Some quantitative variables are discrete. This means that they can only take on integer values. Counts of things are generally discrete. I can either have 2 children or 3 children, but not 2.17 children.

Continuous quantitative variables can take on an in-principle infinite number of different values. Examples of continuous variables are distances, speeds, latencies, and weights. The number of possible values is only infinite in principle, not in practice, because our equipment will always have a precision limit. Perhaps our clock only captures latencies to the nearest second. Nonetheless the variable is continuous because there are still a large number of recordable values the variable will take on. If our clock was so crude that we could only distinguish, say, events that had taken less than a minute from those that had taken more than a minute, then we would perhaps choose to treat latency as a categorical variable with the possible values {slow, fast}, rather than a continuous one.

1.3.3 Ordinal variables

Ordinal variables are variables that have some features of qualitative variables and some features of quantitative ones. An example is the following: highest education qualification, out of the possible set {high school, 2 year college, undergraduate degree, masters, PhD}. This is like a quantitative variable in that we can place the possible values in an order from less education to more education. The order of the levels is therefore not arbitrary. On the other hand, the difference between the levels does not have a constant meaning. The difference between high school and 2 year college might not be the same, in terms of amount of extra education, as the difference between masters and PhD.

There is a class of statistical methods for ordinal variables. We will not deal with them in this book but it is possible you will need to investigate them for your research. In practice, ordinal variables are often either converted into two-category ones (like Agree versus Disagree or Depressed versus Not depressed), or else treated as continuous variables. In particular, you will often meet measures using a so-called Likert scale, after psychologist Rensius Likert. In a Likert scale, there are multiple questions or items measuring the same construct. Each item produces an ordinal variable, with discrete levels Strongly disagree/Disagree/Neutral/Agree/Strongly Agree or similar. However, when you average together the many items to produce a single overall score for the scale, the resulting variable can take on many values, and is treated as quantitative and continuous.

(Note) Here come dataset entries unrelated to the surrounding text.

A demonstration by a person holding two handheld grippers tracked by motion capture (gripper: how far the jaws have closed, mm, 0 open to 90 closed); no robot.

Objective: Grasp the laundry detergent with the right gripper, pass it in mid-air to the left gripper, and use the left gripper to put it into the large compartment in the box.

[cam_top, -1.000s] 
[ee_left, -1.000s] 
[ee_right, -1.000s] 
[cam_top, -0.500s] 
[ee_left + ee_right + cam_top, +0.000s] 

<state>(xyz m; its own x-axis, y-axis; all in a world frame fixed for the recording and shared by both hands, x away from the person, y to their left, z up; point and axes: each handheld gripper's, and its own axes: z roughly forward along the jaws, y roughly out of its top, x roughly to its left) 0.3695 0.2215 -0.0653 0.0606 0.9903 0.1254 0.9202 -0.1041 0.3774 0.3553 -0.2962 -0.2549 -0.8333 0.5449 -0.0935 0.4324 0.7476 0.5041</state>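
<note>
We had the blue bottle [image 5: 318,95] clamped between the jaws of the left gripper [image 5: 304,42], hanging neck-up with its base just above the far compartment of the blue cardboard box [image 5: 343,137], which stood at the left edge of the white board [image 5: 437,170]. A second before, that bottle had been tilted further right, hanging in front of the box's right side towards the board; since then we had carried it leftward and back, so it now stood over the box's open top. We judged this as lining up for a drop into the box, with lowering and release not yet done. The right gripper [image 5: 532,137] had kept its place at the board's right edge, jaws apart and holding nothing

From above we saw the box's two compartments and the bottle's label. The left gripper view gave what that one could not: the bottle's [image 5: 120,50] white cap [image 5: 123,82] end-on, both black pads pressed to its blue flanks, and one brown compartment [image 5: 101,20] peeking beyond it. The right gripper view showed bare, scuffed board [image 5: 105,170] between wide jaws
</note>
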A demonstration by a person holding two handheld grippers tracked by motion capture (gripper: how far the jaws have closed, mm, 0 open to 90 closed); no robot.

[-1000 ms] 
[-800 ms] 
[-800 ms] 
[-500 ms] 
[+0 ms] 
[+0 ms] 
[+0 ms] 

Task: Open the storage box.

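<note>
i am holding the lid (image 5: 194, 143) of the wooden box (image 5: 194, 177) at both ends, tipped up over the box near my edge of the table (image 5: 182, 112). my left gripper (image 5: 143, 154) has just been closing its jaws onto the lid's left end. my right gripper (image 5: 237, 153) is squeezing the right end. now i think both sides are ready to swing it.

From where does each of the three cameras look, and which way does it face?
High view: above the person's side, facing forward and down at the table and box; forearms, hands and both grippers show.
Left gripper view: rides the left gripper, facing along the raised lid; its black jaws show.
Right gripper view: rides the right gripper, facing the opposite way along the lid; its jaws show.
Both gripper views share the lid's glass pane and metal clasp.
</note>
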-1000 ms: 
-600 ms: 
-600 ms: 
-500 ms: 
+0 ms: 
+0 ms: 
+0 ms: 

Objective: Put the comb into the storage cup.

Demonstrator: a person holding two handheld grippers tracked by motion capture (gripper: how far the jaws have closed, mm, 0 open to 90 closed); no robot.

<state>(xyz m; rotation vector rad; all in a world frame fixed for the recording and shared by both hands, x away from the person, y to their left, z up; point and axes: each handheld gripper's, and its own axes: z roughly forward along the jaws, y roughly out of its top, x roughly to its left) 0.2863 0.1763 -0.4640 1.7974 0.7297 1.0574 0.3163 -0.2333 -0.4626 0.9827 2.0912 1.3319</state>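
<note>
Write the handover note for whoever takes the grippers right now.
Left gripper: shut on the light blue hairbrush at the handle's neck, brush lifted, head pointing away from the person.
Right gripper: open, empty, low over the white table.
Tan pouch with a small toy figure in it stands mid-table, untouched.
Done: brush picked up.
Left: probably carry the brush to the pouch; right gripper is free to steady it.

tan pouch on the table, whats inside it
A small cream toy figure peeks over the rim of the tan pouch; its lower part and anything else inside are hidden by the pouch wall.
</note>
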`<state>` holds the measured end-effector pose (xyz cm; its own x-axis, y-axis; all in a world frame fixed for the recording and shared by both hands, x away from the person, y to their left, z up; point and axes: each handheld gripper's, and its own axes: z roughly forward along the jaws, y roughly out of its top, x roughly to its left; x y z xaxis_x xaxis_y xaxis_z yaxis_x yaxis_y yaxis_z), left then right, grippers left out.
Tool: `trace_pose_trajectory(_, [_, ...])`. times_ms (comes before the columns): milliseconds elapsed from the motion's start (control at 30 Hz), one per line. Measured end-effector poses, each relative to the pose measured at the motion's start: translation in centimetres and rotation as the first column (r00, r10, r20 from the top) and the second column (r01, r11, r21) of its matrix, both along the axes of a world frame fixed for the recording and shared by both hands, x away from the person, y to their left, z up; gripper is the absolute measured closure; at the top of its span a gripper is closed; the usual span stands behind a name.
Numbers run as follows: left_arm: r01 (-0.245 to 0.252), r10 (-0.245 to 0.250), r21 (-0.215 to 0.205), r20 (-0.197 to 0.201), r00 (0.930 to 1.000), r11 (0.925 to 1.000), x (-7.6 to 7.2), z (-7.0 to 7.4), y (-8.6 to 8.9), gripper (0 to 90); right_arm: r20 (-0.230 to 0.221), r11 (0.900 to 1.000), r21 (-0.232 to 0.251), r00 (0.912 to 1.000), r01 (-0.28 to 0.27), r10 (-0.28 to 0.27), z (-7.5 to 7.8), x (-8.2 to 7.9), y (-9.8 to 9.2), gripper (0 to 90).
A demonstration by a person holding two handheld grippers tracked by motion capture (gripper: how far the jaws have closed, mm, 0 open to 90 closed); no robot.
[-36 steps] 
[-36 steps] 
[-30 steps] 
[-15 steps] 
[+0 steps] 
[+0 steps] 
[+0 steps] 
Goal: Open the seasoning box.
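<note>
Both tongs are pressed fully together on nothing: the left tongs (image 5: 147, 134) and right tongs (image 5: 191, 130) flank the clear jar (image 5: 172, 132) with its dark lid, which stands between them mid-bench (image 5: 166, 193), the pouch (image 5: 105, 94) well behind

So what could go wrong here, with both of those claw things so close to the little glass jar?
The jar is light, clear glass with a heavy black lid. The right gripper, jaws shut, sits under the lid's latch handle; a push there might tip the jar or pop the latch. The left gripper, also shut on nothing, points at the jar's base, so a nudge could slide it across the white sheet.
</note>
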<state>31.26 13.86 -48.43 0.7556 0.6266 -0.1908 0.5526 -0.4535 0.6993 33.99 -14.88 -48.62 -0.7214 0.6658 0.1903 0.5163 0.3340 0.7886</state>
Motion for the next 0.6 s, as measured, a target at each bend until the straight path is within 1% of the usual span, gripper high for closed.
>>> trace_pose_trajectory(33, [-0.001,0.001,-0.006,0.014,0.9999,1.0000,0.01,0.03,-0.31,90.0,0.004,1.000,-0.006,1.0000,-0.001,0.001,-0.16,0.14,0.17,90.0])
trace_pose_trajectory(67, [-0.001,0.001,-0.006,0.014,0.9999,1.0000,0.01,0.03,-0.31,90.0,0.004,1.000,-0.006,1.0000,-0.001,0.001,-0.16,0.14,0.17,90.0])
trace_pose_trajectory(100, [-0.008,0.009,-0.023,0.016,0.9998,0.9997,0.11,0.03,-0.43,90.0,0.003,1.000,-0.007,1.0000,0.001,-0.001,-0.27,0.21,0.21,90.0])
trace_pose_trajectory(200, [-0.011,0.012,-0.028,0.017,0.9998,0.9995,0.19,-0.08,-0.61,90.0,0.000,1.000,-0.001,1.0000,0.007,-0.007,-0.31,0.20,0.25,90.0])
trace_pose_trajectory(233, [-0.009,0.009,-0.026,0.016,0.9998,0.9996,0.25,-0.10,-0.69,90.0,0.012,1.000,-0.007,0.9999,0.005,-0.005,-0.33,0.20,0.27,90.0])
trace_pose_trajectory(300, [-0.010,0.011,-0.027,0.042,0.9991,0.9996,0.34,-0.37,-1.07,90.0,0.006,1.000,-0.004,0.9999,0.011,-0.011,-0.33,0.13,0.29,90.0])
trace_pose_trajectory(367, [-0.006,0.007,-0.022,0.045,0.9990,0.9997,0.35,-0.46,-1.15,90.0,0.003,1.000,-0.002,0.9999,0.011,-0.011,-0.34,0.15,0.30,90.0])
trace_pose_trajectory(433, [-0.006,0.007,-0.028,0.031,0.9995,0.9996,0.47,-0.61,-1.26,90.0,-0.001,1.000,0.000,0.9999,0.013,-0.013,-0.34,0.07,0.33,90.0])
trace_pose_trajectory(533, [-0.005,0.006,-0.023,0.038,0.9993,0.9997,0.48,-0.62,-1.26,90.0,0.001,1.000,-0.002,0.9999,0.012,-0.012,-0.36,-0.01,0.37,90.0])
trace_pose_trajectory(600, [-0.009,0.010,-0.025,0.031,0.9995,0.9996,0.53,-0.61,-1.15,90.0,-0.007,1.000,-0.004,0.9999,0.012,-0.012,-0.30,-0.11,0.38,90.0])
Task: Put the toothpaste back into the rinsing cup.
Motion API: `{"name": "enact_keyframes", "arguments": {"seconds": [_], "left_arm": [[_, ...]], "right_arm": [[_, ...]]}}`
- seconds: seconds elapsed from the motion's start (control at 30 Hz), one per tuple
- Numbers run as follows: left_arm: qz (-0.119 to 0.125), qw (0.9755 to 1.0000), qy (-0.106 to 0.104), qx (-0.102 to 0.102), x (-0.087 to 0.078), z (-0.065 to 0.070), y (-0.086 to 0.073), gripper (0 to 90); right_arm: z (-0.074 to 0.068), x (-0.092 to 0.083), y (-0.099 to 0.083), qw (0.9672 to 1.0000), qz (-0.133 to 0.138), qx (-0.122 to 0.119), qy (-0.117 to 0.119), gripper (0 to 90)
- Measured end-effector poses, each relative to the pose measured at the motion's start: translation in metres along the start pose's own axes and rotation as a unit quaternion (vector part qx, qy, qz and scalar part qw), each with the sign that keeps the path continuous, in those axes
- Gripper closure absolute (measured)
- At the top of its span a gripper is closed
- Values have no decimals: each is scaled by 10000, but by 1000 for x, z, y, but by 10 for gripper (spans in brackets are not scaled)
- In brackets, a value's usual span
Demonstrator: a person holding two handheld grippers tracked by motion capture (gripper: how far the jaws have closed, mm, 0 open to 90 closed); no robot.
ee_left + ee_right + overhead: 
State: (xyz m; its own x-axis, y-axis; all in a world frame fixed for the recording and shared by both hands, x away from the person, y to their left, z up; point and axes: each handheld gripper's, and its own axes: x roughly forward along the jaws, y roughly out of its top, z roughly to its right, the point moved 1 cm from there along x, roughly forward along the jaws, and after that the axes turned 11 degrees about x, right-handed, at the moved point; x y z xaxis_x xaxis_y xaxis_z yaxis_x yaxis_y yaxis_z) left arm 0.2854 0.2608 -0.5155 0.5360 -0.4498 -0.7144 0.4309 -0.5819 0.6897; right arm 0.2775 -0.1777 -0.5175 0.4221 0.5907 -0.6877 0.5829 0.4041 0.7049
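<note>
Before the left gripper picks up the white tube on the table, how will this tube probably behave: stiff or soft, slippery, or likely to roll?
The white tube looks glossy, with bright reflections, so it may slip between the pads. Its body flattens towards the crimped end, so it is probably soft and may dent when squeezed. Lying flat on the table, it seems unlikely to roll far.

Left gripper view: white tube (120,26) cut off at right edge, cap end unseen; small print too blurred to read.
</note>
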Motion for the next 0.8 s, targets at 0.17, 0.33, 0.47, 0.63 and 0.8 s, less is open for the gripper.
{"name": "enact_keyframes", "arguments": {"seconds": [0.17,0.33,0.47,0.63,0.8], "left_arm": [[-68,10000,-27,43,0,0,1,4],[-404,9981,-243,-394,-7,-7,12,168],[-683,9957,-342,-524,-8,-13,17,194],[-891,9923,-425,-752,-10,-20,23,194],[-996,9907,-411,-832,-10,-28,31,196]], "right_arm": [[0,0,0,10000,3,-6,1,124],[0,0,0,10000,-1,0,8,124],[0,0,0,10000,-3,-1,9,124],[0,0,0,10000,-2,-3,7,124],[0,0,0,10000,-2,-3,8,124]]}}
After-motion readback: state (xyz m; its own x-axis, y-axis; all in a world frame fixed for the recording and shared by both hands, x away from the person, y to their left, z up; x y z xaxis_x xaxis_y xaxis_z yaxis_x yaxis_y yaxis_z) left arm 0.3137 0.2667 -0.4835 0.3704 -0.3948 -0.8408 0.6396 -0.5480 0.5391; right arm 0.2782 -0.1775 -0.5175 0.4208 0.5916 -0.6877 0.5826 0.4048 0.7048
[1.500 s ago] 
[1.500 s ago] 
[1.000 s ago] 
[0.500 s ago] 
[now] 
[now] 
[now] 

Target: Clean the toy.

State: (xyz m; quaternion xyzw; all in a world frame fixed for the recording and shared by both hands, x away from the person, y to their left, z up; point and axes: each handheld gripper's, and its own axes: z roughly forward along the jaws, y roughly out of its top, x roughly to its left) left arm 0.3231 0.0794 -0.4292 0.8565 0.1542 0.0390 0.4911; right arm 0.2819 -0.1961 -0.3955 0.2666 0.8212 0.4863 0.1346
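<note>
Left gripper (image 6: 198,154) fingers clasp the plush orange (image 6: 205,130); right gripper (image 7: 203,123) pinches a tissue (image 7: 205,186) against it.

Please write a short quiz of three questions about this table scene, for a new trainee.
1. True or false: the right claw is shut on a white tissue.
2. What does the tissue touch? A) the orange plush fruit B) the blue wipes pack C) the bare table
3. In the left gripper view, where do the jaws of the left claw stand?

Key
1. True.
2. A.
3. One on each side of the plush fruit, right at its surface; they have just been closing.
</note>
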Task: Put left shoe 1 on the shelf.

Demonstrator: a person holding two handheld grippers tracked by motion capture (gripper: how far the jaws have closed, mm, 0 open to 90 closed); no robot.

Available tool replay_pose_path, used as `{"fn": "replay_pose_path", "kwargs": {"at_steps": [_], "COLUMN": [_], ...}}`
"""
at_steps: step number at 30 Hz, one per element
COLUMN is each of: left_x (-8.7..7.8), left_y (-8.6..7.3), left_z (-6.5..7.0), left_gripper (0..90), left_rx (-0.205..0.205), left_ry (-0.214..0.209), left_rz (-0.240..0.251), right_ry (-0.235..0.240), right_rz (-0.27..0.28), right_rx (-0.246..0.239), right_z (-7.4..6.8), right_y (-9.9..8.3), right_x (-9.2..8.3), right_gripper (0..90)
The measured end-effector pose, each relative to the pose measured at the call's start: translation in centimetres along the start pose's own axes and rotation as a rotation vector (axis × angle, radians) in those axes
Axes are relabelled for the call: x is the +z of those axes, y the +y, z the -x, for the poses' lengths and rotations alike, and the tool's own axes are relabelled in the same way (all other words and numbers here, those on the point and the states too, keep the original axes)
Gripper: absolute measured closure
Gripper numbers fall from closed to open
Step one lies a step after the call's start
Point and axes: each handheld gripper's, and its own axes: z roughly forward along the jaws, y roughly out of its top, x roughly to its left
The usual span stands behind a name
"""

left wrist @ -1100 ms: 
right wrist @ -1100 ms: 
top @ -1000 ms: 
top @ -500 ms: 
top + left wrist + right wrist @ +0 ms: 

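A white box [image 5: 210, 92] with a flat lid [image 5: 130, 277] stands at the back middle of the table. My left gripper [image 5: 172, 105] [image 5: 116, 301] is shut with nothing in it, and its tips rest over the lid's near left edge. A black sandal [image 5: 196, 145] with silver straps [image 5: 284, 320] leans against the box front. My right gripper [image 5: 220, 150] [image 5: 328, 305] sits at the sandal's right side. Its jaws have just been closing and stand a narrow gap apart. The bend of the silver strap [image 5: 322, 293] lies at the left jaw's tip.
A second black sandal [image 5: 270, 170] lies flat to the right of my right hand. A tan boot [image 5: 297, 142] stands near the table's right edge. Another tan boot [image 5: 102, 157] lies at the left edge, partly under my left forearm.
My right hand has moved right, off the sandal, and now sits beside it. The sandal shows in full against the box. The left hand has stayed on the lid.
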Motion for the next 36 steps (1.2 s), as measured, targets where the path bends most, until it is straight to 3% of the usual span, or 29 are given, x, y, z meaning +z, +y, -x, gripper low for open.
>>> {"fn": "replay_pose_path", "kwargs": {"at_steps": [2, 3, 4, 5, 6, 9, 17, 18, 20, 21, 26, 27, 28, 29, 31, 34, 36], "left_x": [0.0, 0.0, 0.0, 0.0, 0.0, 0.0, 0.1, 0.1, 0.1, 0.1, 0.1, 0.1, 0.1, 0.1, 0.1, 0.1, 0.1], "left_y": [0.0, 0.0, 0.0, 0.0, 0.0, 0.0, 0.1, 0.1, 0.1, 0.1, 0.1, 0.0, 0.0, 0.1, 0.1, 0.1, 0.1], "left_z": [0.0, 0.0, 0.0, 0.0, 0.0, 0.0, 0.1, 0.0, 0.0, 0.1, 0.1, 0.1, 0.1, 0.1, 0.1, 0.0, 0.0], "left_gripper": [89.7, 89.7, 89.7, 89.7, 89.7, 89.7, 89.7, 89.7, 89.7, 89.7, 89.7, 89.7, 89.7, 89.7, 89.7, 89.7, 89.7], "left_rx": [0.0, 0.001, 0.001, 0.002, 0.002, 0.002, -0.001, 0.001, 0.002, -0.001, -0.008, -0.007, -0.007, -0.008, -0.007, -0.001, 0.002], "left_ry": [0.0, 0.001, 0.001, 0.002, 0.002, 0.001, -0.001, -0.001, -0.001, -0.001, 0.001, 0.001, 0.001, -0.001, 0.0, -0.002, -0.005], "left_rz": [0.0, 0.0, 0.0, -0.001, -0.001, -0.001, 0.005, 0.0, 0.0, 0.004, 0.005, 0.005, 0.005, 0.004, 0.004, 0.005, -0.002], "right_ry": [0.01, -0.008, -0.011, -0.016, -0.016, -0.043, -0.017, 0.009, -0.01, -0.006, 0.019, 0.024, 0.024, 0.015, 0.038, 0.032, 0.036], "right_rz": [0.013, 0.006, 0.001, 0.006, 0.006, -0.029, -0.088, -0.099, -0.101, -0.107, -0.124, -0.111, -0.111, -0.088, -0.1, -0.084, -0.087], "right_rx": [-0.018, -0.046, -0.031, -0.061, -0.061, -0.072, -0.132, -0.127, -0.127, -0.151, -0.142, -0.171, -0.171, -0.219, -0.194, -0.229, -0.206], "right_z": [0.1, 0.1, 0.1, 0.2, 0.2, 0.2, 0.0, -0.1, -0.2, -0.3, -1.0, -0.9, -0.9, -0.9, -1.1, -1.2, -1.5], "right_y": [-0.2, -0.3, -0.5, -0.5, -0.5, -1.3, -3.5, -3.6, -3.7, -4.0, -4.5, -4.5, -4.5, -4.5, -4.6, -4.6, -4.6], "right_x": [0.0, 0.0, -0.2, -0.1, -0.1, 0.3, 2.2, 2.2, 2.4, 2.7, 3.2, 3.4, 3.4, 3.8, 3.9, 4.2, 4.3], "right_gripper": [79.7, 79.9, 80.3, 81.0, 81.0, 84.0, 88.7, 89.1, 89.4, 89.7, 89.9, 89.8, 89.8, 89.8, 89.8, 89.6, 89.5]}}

1.3.4 Measured versus manipulated variables

Another key distinction, orthogonal to qualitative versus quantitative, is between measured and manipulated variables. With measured variables, the researcher observes the value that is there. With manipulated variables, the researcher intervenes in the world to make the variable have the value that it has.

Suppose we are studying physical activity and depression. We could recruit some participants, and ask them how many times per week they do physical activity, and how many depressive symptoms they have. Physical activity in this study would be a measured variable; the people were exercising a certain amount anyway, and we measured how much that was.

On the other hand, we could take volunteers and request half of them to do exercise four times a week, and the other half never to exercise. Thus, it would be our doing, not theirs, that certain among them end up more doing more physical activty than others. In this case, amount of exercise would be a manipulated variable, not a measured variable. Our study would be an experimental study, as we will see in a later section.

Whenever you encounter or design a research study, it is a useful exercise to list all the variables in the study, and classify each one as qualitative, ordinal or quantitative; and measured or manipulated.